● The task
In your copy of the entries below, keep every word exactly and leave out all images.

● Records for the exercise
# # # #

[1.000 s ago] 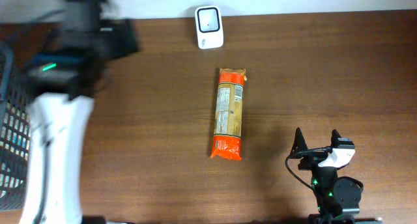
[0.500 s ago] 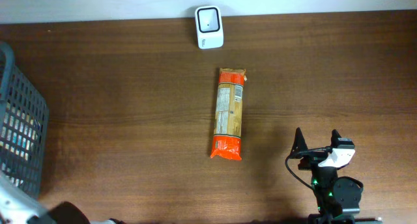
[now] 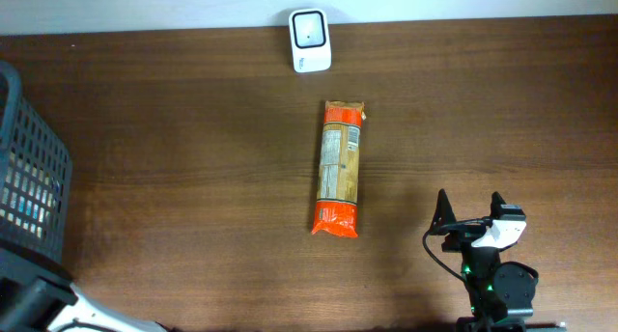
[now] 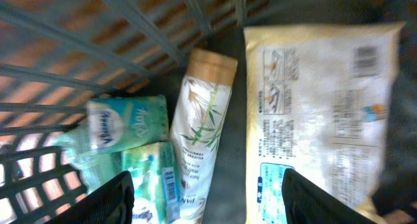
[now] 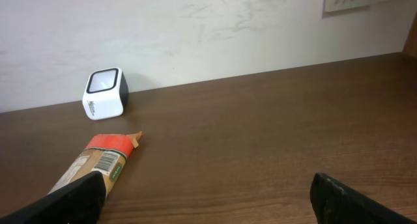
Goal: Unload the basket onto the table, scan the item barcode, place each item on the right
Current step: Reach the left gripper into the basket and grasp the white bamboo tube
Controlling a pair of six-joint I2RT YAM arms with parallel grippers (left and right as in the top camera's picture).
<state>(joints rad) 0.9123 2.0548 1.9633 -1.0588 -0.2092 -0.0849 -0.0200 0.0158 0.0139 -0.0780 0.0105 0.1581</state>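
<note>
Dark wood table (image 3: 193, 129) | packet (image 3: 340, 168): long, orange ends, tan label, barcode up, near scanner (image 3: 310, 28) | my left gripper (image 4: 205, 198) spread over basket (image 4: 98, 42); right gripper (image 5: 208, 196) spread.

White-and-black left robot arm (image 3: 34, 301): formerly blurred across upper left of frame, now a sliver in the bottom left corner. Left gripper (image 4: 207, 185): now over packets (image 4: 313, 113) inside dark grey plastic mesh basket (image 3: 39, 168), itself newly uncovered.

Overhead: straight down, far, whole brown wooden table (image 3: 193, 129). Right wrist: low, level, facing far edge; shares white boxy scanner (image 5: 104, 94) and orange-ended long packet (image 5: 104, 160) with overhead. Left wrist: close, inside grey plastic mesh basket (image 4: 313, 6), at overhead's left edge.
</note>
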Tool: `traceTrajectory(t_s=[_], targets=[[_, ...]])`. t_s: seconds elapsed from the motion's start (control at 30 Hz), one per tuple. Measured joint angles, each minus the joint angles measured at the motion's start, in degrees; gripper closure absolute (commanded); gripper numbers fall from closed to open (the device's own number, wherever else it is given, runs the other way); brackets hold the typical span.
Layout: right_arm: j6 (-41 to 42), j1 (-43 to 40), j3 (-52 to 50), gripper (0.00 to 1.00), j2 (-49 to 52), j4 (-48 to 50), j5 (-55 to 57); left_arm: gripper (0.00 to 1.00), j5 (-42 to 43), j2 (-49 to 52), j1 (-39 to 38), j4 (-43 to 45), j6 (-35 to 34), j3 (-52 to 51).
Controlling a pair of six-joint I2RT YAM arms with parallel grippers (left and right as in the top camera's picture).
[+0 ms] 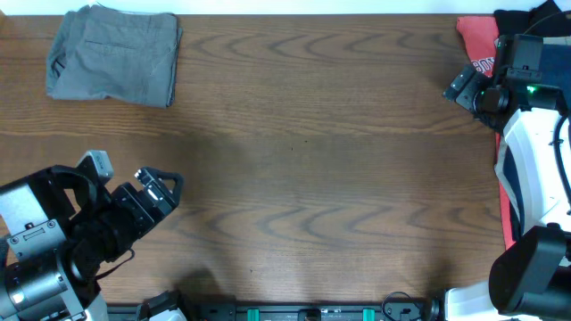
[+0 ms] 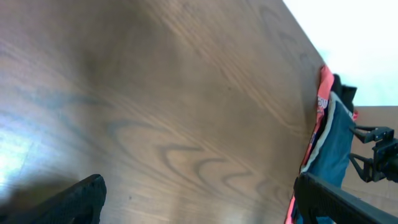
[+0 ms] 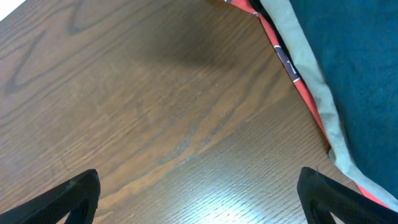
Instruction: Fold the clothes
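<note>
The grey shorts [image 1: 114,55] lie folded into a compact rectangle in the upper left of the overhead frame. They sit flat on the wooden table [image 1: 312,160], with seams and a pocket line showing on top. No writing or label is visible on them.

The other clothes are heaped at the table's right edge. A coral-red garment [image 1: 475,40] in the upper right corner carries a patch of white print, but it is too small to read. A black garment [image 1: 535,18] lies just behind it at the top edge. In the right wrist view a navy garment [image 3: 354,62] fills the upper right. A pale band [image 3: 311,81] runs along its border, and a strip of coral-red shows beneath that. On that red strip sits a small dark tag [image 3: 286,63] with pale marks that cannot be read.

The right gripper [image 3: 199,177] hangs over bare wood just beside this heap. Its two fingers are spread wide at the lower corners of its own view, with nothing between them and nothing touching them.

The left gripper [image 1: 161,185] is at the lower left of the overhead frame, well apart from the shorts and pointing toward the middle of the table. Its fingers are also spread apart and empty, above bare wood. In its wrist view the heap and the right arm show far off at the right edge.
</note>
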Motion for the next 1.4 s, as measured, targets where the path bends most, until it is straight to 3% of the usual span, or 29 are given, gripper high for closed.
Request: traceTrajectory(t_s=[0.17, 0.3, 0.63, 0.9, 1.4], targets=[[0.0, 0.0, 0.0, 0.01, 0.0, 0.0, 0.0, 0.02, -3.1, -0.5, -3.2, -1.0, 0.0, -1.6], [0.0, 0.0, 0.0, 0.01, 0.0, 0.0, 0.0, 0.02, -7.8, -3.0, -8.4, 3.0, 0.0, -6.4], [0.0, 0.0, 0.0, 0.01, 0.0, 0.0, 0.0, 0.02, -14.2, -21.2, -19.7, 29.8, 0.4, -28.7], [0.0, 0.0, 0.0, 0.01, 0.0, 0.0, 0.0, 0.02, -15.0, -32.2, -20.5, 34.4, 0.4, -41.1], [0.0, 0.0, 0.0, 0.01, 0.0, 0.0, 0.0, 0.02, -22.4, -42.6, -20.6, 53.8, 0.5, -55.8]])
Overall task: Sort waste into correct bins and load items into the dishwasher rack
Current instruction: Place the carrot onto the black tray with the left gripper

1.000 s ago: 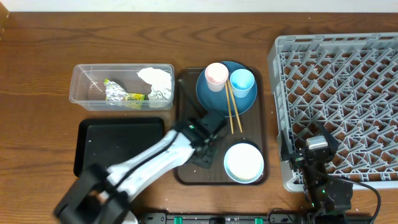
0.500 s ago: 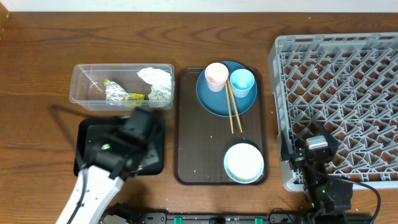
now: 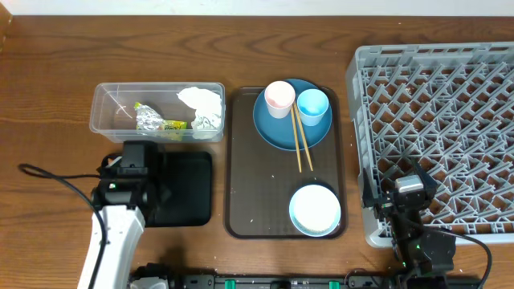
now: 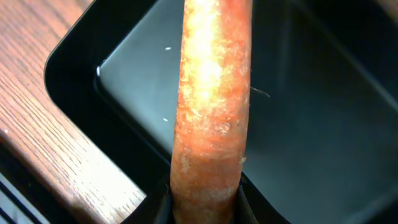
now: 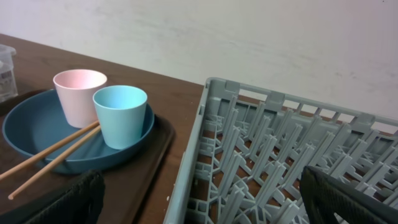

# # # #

● Answer section
[1.000 s ago] 
[0.500 s ago] 
[now] 
[now] 
[now] 
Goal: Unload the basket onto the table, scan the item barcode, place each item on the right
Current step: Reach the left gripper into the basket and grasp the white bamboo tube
Controlling a pair of six-joint I2RT YAM arms with parallel grippers (left and right as in the top camera's picture).
<state>(joints rad) 0.9123 2.0548 1.9633 -1.0588 -0.2092 -0.0849 -0.0200 0.0158 0.0139 -0.0780 0.0105 0.1581</state>
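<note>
Dark wood table (image 3: 193, 129) | packet (image 3: 340, 168): long, orange ends, tan label, barcode up, near scanner (image 3: 310, 28) | my left gripper (image 4: 205, 198) spread over basket (image 4: 98, 42); right gripper (image 5: 208, 196) spread.

White-and-black left robot arm (image 3: 34, 301): formerly blurred across upper left of frame, now a sliver in the bottom left corner. Left gripper (image 4: 207, 185): now over packets (image 4: 313, 113) inside dark grey plastic mesh basket (image 3: 39, 168), itself newly uncovered.

Overhead: straight down, far, whole brown wooden table (image 3: 193, 129). Right wrist: low, level, facing far edge; shares white boxy scanner (image 5: 104, 94) and orange-ended long packet (image 5: 104, 160) with overhead. Left wrist: close, inside grey plastic mesh basket (image 4: 313, 6), at overhead's left edge.
</note>
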Tool: `traceTrajectory(t_s=[_], targets=[[_, ...]])`. t_s: seconds elapsed from the motion's start (control at 30 Hz), one per tuple. Measured joint angles, each minus the joint angles measured at the motion's start, in degrees; gripper closure absolute (commanded); gripper numbers fall from closed to open (the device's own number, wherever else it is given, runs the other way); brackets hold the typical span.
Layout: right_arm: j6 (-41 to 42), j1 (-43 to 40), j3 (-52 to 50), gripper (0.00 to 1.00), j2 (-49 to 52), j4 (-48 to 50), j5 (-55 to 57); left_arm: gripper (0.00 to 1.00), j5 (-42 to 43), j2 (-49 to 52), j1 (-39 to 38), j4 (-43 to 45), j6 (-35 to 34), j3 (-52 to 51).
Controlling a pair of six-joint I2RT YAM arms with parallel grippers (left and right as in the top camera's picture).
[+0 ms] 
[+0 ms] 
[+0 ms] 
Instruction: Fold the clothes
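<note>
The grey shorts [image 1: 114,55] lie folded into a compact rectangle in the upper left of the overhead frame. They sit flat on the wooden table [image 1: 312,160], with seams and a pocket line showing on top. No writing or label is visible on them.

The other clothes are heaped at the table's right edge. A coral-red garment [image 1: 475,40] in the upper right corner carries a patch of white print, but it is too small to read. A black garment [image 1: 535,18] lies just behind it at the top edge. In the right wrist view a navy garment [image 3: 354,62] fills the upper right. A pale band [image 3: 311,81] runs along its border, and a strip of coral-red shows beneath that. On that red strip sits a small dark tag [image 3: 286,63] with pale marks that cannot be read.

The right gripper [image 3: 199,177] hangs over bare wood just beside this heap. Its two fingers are spread wide at the lower corners of its own view, with nothing between them and nothing touching them.

The left gripper [image 1: 161,185] is at the lower left of the overhead frame, well apart from the shorts and pointing toward the middle of the table. Its fingers are also spread apart and empty, above bare wood. In its wrist view the heap and the right arm show far off at the right edge.
</note>
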Motion for the next 1.4 s, as measured, targets where the path bends most, until it is straight to 3% of the usual span, or 29 are given, gripper high for closed.
Request: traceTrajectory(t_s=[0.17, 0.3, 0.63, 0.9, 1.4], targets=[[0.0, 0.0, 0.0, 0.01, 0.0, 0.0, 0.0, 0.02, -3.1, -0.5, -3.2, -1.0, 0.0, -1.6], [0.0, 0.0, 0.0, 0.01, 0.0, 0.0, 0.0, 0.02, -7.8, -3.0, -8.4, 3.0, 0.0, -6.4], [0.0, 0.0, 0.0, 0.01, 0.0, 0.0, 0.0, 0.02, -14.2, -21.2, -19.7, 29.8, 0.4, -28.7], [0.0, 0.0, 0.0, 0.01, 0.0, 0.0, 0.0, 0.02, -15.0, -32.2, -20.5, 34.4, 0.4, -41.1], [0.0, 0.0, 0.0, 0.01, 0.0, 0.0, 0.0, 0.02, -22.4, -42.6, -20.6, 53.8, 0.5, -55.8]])
Overall task: Sort waste into correct bins and load items into the dishwasher rack
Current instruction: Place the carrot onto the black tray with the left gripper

1.000 s ago: 
0.500 s ago: 
now: 
now: 
now: 

This answer has no further content.